Rodger Philips wild food book is a very concise and accurate encyclopaedia , Colins guide do great little food for free books as well.

This is my own Nettle soup recipe, its not exact but nothing ever is these days!

lexi's Nettle soup

1 big bag of Nettles picked fresh
Cleavers as many as you wish
small bunch of hedge garlic leaves (maybe 8)
wild garlic (or shop garlic) each is grand! use about 6 cloves, or 3 wild bulbs and shoots
2 big red or white onions
1 big big potato or 2 medium sized potatoes
lots of black pepper
salt to taste
a stock cube of your choice
olive oil

i always add a bit of mixed spice, 
ground all spice and a pinch or 2 of cinnamon, its good i promise!

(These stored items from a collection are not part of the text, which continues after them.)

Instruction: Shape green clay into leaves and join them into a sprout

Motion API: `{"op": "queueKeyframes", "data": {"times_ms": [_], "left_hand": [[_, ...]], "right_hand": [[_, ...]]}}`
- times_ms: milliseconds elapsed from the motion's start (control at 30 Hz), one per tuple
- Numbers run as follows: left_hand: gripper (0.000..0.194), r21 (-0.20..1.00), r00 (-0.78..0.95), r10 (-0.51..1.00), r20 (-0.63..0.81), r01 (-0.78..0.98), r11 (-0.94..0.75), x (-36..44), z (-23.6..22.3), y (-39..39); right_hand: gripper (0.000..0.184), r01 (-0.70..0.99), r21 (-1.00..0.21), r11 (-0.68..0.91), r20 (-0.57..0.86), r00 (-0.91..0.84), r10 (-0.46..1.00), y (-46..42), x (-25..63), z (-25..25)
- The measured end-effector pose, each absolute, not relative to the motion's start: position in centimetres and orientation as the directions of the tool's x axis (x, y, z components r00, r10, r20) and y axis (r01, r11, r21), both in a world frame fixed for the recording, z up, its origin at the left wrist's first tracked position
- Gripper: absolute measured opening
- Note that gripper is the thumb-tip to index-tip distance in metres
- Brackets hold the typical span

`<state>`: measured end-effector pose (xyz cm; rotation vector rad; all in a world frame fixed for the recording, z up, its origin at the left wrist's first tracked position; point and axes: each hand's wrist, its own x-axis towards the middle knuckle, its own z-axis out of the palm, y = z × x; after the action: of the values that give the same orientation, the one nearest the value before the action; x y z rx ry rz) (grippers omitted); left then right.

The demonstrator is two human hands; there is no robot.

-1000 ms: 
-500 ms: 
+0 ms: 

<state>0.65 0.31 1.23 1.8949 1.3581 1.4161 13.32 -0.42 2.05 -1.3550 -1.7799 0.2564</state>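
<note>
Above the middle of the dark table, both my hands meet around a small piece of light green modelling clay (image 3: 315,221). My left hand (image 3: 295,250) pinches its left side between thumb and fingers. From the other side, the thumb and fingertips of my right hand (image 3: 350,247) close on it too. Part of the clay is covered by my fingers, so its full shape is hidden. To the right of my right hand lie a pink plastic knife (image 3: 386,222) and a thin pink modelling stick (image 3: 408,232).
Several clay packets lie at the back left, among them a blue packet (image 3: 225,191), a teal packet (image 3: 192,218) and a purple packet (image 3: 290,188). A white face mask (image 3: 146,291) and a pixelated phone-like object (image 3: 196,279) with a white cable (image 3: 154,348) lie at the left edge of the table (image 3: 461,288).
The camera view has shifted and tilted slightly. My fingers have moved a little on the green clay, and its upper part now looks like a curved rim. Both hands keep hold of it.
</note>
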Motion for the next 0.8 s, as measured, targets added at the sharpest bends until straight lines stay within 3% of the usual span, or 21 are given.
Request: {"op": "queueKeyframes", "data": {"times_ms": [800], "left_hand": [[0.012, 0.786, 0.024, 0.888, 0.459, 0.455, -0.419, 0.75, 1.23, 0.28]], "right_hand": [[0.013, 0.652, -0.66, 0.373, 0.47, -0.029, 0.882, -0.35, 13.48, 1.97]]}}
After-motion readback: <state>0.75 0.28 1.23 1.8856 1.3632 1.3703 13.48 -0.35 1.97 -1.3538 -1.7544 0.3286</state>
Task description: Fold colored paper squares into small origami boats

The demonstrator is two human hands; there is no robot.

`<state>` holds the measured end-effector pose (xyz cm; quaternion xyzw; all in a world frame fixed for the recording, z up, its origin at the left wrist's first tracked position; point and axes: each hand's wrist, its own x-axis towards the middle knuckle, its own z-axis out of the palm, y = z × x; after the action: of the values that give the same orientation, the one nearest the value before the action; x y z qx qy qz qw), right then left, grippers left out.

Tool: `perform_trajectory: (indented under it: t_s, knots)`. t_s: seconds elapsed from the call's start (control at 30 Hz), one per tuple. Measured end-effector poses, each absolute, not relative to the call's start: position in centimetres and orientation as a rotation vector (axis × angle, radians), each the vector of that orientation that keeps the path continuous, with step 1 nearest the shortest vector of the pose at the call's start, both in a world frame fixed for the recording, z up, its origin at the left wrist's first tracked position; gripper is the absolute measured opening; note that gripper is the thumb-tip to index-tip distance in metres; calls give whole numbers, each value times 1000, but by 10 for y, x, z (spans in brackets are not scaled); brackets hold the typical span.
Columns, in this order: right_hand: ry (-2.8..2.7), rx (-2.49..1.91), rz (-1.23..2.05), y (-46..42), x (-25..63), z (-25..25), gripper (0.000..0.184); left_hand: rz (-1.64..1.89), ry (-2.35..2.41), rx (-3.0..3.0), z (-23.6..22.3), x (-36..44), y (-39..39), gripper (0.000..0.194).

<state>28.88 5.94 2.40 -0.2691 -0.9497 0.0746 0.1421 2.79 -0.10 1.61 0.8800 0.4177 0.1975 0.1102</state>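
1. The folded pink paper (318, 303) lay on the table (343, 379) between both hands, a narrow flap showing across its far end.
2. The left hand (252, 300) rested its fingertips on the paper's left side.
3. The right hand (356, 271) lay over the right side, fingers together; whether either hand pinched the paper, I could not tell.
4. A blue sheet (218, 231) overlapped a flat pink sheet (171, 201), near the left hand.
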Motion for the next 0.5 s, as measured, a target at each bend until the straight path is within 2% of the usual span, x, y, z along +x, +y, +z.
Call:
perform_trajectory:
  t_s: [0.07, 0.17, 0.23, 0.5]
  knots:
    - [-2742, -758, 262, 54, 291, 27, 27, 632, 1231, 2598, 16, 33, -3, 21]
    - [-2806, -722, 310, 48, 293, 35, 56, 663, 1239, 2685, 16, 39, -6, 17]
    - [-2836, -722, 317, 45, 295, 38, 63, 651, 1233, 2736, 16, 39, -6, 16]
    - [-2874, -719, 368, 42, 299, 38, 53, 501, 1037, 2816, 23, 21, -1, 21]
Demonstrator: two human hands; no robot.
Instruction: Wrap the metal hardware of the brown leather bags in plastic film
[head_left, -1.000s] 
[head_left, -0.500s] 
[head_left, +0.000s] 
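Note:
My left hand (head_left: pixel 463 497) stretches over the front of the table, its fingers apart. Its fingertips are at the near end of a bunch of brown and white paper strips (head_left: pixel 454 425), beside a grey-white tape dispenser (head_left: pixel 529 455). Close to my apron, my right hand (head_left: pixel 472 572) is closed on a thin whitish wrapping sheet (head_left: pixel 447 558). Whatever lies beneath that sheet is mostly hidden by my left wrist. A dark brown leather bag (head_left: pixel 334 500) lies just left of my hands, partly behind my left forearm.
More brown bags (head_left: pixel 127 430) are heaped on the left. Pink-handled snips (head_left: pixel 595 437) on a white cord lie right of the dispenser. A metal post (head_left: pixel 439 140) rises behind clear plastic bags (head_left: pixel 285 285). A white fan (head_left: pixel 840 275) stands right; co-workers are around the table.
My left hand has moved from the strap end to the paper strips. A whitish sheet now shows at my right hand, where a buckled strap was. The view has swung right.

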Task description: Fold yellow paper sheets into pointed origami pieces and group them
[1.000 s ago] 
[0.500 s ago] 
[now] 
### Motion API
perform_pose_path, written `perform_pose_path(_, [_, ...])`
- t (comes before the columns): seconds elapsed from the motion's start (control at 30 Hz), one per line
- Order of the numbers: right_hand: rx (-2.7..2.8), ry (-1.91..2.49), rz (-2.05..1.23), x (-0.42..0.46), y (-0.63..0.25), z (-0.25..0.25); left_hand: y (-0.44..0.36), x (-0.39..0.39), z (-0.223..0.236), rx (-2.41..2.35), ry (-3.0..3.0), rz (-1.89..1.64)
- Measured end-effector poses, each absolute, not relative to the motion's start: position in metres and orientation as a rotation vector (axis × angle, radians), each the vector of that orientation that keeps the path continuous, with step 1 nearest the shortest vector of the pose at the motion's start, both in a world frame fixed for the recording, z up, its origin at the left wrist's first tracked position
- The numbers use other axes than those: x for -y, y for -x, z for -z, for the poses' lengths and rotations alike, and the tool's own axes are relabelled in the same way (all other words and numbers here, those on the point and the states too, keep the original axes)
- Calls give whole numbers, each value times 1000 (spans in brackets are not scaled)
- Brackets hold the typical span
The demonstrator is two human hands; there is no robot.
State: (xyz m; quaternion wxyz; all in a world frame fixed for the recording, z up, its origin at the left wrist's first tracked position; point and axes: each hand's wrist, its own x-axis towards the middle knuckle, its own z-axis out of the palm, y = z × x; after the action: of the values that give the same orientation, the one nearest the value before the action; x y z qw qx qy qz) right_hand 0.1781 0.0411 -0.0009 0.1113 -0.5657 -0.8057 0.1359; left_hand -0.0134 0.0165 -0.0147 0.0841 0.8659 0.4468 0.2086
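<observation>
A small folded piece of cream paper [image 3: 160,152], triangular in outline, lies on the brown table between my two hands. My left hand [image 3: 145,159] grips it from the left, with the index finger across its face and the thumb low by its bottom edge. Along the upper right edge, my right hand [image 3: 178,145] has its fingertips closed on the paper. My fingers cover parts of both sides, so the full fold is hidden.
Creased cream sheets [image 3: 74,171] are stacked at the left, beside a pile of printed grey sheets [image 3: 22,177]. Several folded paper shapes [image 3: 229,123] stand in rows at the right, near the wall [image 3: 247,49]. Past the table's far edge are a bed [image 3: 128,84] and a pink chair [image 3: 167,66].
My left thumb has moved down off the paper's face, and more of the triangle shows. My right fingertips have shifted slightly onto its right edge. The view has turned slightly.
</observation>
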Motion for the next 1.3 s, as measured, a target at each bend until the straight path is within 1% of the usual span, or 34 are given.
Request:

  • in a big pot fry up your chopped onions, garlics (if your using wild garlic save some of the end green bits for sprinkling, or a couple of wild garlic flowers for the beauty factor)
  • add your potatoes which have been roughly chopped up fry all of this in olive oil 
  • add in the cinnamon, allspice and mixed spice
  • toss all of this about until the onions and garlic are soft and melty
  • add the stock cube to about 800ml of boiling water (you can add mor or less eending on how thick you want your soup to be)
  •  add this stock to the big pot 
  • add the nettles and cleavers
  • put a lid on the big pot and bring to the boil
  • simmer the soup for 15 minutes or so, until your potatoes are soft
  • if you like leaves in your soup dont blend it all up, but if you want a smooth soup then blend away
eat your soup with a big hunk of wholesome bread! and i hope you enjoy!
thank you for reading!

1 comment:

  1. This is amazing! You can eat Stickyweed?! And Fake Stinging Nettles (the garlicky thing)?! Revolutionary. So getting in on the free vitamins when I get home.